EXERCISE BRIEF:
Which of the lines in the data mention the string "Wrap"? List them all.

Stored entries:
***

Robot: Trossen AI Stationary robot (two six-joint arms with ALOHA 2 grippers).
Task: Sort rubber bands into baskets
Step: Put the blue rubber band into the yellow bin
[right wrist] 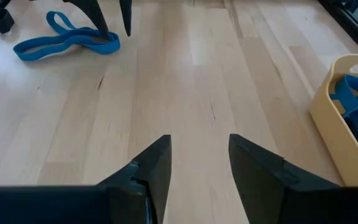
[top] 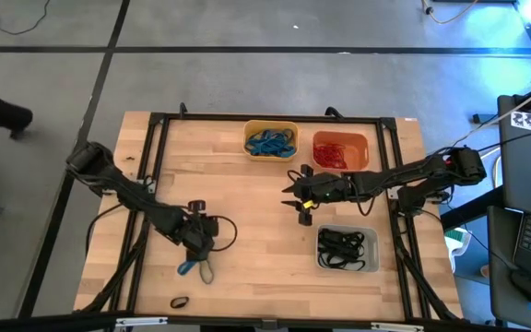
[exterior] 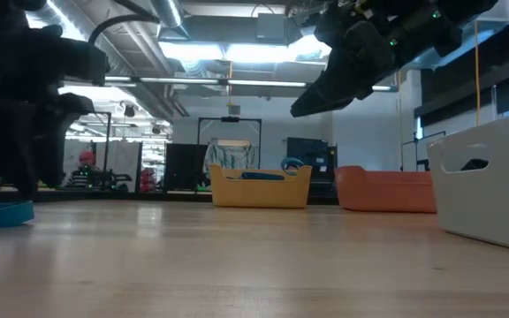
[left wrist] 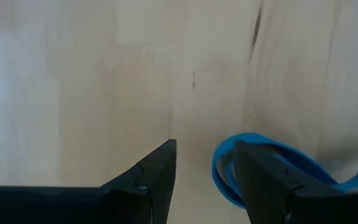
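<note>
A blue rubber band (top: 194, 269) lies flat on the wooden table near its front left. My left gripper (top: 195, 256) stands open over the band's far end, fingers pointing steeply down. In the left wrist view the band (left wrist: 253, 137) curls around one fingertip. The right wrist view shows those fingers (right wrist: 107, 28) at the band's (right wrist: 67, 40) end. My right gripper (top: 295, 203) hangs open above the table's middle, holding nothing. At the far edge, the yellow basket (top: 271, 140) holds blue bands and the orange basket (top: 339, 150) red ones. The grey basket (top: 347, 249) holds black ones. My left gripper comes at the blue band's far end (left wrist: 224, 163) from above with its fingers apart. One finger (left wrist: 260, 180) stands inside the loop's curve. I cannot tell whether it touches the band, which lies slack on the table.
A small black rubber band (top: 180, 302) lies alone near the front left edge. A black metal frame (top: 155, 138) borders the tabletop. Bare wood stretches between the two grippers and in front of the yellow basket (right wrist: 337, 118).
</note>
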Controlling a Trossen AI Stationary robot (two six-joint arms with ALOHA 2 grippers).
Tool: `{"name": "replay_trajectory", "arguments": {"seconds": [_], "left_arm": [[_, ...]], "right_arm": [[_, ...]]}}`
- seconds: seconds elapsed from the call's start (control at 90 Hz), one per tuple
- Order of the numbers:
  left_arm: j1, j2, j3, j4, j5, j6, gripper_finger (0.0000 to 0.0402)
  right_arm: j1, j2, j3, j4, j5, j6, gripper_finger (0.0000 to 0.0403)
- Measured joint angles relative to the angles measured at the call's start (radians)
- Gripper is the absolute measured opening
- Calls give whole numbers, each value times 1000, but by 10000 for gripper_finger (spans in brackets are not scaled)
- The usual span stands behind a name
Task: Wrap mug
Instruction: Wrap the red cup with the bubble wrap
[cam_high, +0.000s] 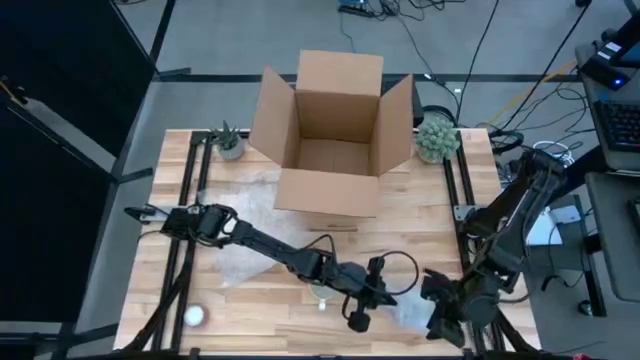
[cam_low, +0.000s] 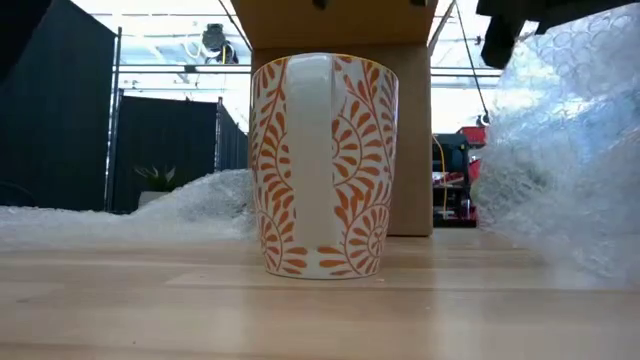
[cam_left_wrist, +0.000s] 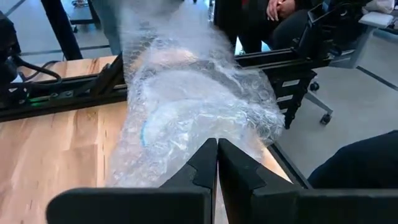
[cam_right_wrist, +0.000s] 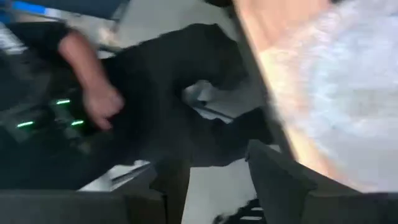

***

RESPONSE TO THE TASK:
Task: Wrap mug
Instruction: Wrap the red cup with the bubble wrap

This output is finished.